## Required work
Only the lines from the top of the data through the line containing "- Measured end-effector" should be duplicated, exactly as they appear.
________________________________________
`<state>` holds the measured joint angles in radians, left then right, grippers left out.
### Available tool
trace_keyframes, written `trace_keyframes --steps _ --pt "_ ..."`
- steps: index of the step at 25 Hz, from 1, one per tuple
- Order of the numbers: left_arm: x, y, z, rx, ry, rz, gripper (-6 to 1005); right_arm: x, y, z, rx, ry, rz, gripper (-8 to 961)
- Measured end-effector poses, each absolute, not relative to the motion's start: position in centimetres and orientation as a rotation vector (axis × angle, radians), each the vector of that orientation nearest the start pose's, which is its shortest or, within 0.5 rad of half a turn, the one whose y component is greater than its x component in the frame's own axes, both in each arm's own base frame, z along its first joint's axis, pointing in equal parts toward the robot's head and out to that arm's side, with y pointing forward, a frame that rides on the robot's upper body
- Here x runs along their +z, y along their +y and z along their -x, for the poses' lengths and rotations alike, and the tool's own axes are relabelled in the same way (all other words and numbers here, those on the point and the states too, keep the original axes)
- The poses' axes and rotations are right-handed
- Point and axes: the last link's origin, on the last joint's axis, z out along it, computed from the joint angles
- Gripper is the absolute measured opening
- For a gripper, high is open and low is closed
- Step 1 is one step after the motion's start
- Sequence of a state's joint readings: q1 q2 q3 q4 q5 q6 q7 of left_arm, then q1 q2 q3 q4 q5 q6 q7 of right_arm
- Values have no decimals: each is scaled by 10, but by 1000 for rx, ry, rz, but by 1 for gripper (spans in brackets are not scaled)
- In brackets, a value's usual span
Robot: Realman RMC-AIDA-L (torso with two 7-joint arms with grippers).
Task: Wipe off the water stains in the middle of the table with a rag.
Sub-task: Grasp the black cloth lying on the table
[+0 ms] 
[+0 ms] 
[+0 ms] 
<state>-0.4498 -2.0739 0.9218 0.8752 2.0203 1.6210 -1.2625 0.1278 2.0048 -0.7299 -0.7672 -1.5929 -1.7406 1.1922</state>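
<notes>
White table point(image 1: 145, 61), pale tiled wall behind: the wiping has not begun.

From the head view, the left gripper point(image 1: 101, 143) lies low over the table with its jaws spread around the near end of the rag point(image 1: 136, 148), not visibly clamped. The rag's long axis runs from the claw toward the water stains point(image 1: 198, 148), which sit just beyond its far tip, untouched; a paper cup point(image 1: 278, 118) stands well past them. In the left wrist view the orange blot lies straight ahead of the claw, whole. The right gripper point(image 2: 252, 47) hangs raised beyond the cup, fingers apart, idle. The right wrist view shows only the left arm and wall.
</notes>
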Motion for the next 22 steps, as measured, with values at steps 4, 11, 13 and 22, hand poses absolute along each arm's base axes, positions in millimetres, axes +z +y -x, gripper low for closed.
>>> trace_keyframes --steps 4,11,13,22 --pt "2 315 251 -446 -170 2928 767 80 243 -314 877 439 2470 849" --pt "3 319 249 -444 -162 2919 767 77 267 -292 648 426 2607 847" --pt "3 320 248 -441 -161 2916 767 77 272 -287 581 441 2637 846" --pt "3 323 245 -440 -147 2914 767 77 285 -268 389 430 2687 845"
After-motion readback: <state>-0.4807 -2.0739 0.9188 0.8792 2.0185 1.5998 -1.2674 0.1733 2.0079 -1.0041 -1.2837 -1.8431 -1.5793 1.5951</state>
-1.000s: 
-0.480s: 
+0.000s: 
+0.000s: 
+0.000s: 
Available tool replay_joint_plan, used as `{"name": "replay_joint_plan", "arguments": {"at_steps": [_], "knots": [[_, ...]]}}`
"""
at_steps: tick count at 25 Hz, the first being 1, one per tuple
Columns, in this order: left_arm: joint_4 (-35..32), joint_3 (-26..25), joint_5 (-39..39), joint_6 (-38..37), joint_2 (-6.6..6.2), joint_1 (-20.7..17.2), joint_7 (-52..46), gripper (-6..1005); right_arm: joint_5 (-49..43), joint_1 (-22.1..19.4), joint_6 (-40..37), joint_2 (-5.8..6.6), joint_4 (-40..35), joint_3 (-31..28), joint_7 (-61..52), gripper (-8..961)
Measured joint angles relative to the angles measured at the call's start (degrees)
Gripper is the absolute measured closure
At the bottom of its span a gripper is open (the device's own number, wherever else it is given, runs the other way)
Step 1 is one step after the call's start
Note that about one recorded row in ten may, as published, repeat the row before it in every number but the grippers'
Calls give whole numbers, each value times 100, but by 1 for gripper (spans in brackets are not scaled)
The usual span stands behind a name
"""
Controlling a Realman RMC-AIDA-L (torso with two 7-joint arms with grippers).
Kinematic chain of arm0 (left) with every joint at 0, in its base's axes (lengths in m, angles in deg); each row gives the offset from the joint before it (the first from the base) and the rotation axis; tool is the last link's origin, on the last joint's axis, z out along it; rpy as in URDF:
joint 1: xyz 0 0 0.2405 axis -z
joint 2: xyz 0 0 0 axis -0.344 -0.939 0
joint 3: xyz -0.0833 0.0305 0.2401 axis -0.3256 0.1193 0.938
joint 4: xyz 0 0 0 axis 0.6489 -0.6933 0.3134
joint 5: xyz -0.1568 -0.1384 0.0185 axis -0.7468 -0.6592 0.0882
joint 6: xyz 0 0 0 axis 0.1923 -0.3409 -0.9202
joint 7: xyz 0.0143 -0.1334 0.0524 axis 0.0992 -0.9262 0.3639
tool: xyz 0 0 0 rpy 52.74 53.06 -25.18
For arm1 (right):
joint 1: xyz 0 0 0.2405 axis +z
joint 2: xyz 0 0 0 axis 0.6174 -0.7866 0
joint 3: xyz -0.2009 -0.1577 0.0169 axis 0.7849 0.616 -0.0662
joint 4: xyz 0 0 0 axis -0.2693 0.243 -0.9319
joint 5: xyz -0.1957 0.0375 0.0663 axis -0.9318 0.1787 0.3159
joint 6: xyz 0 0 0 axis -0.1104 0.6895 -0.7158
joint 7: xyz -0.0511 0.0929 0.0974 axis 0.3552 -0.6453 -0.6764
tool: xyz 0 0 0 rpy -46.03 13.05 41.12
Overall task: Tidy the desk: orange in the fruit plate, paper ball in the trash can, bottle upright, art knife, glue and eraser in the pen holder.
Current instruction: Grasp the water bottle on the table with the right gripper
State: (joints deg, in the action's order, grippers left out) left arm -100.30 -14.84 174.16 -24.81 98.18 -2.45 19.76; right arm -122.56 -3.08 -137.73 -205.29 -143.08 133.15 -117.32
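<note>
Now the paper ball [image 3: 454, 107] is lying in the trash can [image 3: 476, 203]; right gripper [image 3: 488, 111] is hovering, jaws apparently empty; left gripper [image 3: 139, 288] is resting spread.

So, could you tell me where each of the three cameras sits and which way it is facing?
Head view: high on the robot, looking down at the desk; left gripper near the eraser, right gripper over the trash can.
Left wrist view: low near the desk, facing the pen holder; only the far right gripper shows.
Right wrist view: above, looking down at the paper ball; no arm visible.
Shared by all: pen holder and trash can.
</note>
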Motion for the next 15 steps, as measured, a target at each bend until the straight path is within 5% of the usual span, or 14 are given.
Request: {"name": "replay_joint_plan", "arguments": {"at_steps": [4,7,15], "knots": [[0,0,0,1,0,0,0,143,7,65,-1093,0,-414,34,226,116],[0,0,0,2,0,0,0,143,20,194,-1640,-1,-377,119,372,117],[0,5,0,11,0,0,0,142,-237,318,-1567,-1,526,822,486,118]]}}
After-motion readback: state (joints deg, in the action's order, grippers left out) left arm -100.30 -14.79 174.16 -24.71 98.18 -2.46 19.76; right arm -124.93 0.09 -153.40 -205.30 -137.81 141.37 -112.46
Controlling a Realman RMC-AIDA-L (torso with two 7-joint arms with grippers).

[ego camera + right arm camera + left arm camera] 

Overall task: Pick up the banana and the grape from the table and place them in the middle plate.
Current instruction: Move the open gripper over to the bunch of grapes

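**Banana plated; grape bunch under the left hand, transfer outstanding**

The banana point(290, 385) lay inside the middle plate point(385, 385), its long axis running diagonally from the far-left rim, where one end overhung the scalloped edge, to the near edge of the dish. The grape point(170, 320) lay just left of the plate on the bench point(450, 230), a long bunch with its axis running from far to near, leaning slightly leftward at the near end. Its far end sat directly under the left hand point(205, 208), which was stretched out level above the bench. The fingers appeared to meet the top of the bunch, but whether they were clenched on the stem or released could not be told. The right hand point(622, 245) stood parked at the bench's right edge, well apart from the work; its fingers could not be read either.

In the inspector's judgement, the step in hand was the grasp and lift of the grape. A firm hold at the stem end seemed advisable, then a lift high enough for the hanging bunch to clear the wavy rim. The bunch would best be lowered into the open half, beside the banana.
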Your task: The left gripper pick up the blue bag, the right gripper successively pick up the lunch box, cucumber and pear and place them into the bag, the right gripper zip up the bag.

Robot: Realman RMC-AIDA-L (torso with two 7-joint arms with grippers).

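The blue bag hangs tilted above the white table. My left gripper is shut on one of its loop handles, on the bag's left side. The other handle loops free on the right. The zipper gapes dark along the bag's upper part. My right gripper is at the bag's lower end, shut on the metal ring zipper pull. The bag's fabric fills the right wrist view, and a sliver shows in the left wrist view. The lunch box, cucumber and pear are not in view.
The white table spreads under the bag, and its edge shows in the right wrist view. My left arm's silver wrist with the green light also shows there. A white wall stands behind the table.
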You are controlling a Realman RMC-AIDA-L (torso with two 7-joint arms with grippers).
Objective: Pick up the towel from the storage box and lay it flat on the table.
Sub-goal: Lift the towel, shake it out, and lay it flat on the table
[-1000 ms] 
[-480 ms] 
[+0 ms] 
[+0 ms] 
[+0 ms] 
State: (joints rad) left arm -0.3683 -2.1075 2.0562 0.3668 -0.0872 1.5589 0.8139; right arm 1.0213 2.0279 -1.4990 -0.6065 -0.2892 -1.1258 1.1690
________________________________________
## Task response
`<state>` holds the measured joint angles in radians, left then right, grippers left out.
### Available tool
trace_keyframes, written `trace_keyframes --steps _ --pt "_ ..."`
- steps: index of the step at 25 Hz, from 1, one per tuple
- Order of the numbers: left_arm: x, y, z, rx, ry, rz, gripper (-6 to 1005); right_arm: x, y, z, rx, ry, rz, gripper (-8 to 961)
- Measured end-effector poses, each absolute, not relative to the motion's start: position in centimetres and orientation as a rotation vector (axis × angle, radians), each the vector of that orientation nearest the start pose's, which is its shortest or, within 0.5 rad of half a turn, the one whose y component is greater than its x component in the frame's own axes, both in each arm's own base frame, z along its first joint's axis, pointing in equal parts toward the robot's head and out to that arm's side, with y pointing forward, a frame that rides on the robot's upper body

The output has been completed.